[WHAT TO WORK ON]
Copy out the data exactly as it appears, without a single image.

Dataset entries:
************
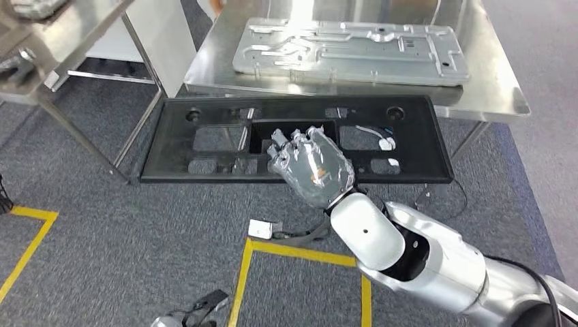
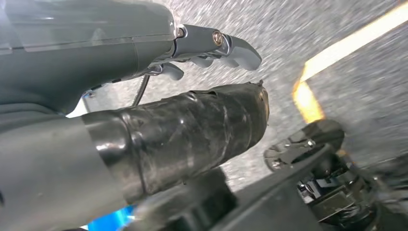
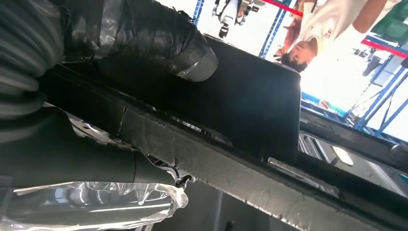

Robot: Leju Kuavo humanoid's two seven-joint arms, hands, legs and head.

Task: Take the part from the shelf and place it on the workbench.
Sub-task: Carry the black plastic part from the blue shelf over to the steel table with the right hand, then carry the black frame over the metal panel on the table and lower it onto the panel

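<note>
The part is a long black panel [image 1: 409,109] with several cutouts and white connectors on short wires. It hangs level in front of the steel workbench [image 1: 491,82], its far edge at the bench's front edge. My right hand [image 1: 310,167] grips the panel's near edge at the middle. In the right wrist view the taped thumb [image 3: 159,43] lies on one face of the panel [image 3: 250,101] and the fingers wrap the other. My left hand [image 2: 144,96] hangs over the grey floor, fingers [image 2: 216,45] apart from the thumb, holding nothing.
A large pressed metal plate [image 1: 347,51] covers most of the workbench top. A steel shelf [image 1: 61,34] stands at the far left. A white connector with a cable [image 1: 264,229] lies on the floor by yellow tape lines [image 1: 300,253]. A person [image 3: 312,43] stands beyond the bench.
</note>
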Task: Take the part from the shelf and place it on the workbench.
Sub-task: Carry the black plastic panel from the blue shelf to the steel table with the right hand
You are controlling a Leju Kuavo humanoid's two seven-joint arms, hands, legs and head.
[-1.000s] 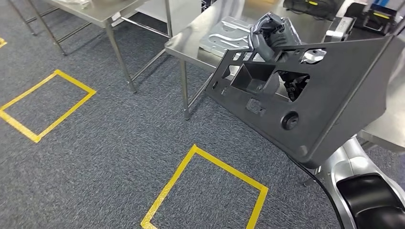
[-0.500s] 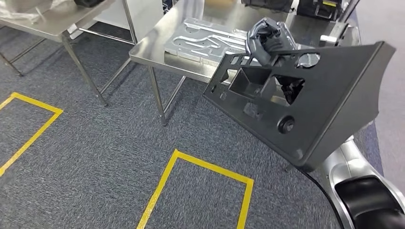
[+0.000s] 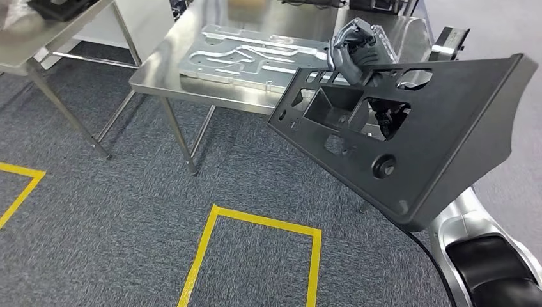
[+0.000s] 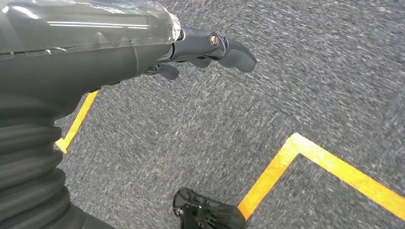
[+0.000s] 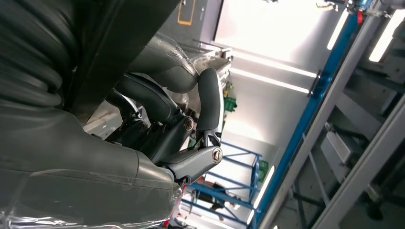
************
[ANSWER SECTION]
Robot: Leju Kuavo humanoid's two seven-joint arms, hands, legs and head.

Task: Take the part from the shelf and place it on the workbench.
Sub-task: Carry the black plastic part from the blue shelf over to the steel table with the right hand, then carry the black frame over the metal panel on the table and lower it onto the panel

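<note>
The part is a long black panel [image 1: 409,109] with several cutouts and white connectors on short wires. It hangs level in front of the steel workbench [image 1: 491,82], its far edge at the bench's front edge. My right hand [image 1: 310,167] grips the panel's near edge at the middle. In the right wrist view the taped thumb [image 3: 159,43] lies on one face of the panel [image 3: 250,101] and the fingers wrap the other. My left hand [image 2: 144,96] hangs over the grey floor, fingers [image 2: 216,45] apart from the thumb, holding nothing.
A large pressed metal plate [image 1: 347,51] covers most of the workbench top. A steel shelf [image 1: 61,34] stands at the far left. A white connector with a cable [image 1: 264,229] lies on the floor by yellow tape lines [image 1: 300,253]. A person [image 3: 312,43] stands beyond the bench.
</note>
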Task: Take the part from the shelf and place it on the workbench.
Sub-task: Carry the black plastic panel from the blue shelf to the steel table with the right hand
You are controlling a Leju Kuavo humanoid's two seven-joint arms, hands, legs and head.
[-1.000s] 
[-0.500s] 
[+0.000s] 
[+0.000s] 
[+0.000s] 

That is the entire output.